# Your assignment
Pull out every line in the data that has the string "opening" in it.

:: Recorded data ::

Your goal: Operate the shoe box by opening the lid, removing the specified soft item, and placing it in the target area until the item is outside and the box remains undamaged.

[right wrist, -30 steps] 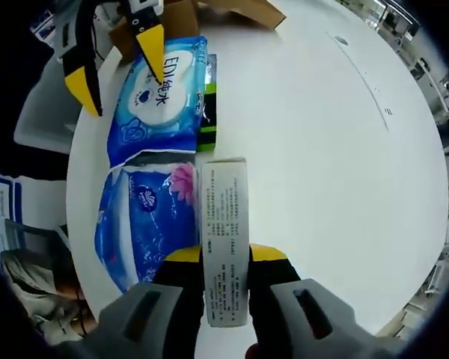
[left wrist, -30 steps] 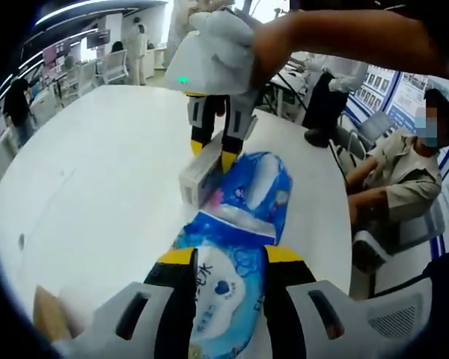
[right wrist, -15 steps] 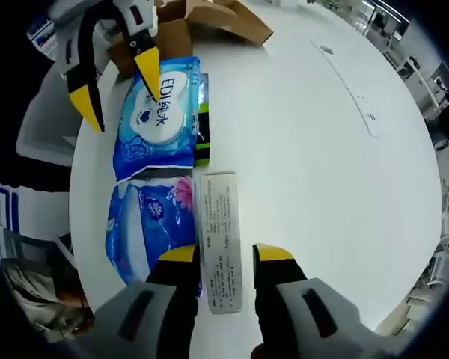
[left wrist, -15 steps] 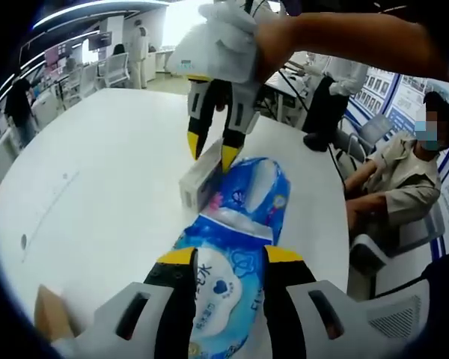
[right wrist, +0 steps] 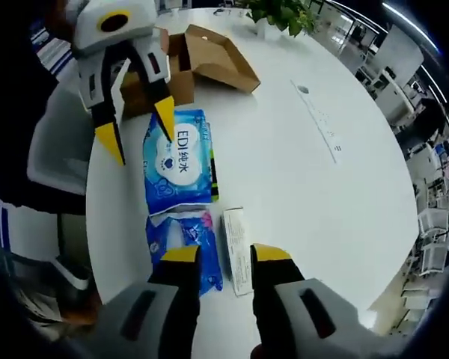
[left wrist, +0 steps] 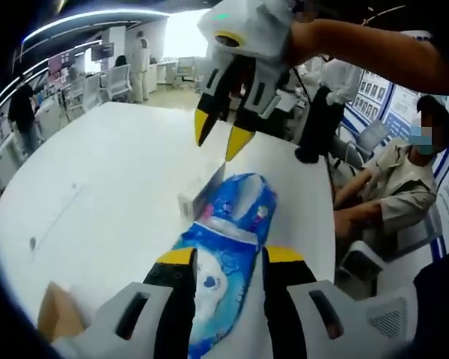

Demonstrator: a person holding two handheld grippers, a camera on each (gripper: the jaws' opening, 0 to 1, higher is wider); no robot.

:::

# Answer for the task
Your goal: Operate the shoe box by opening the lid, removing the specified soft item, and placing it in the target area until the item is outside and the box remains undamaged.
Demonstrator: a person holding two handheld grippers, a camera on each (gripper: the jaws' opening, 0 to 1, higher is wider); no robot.

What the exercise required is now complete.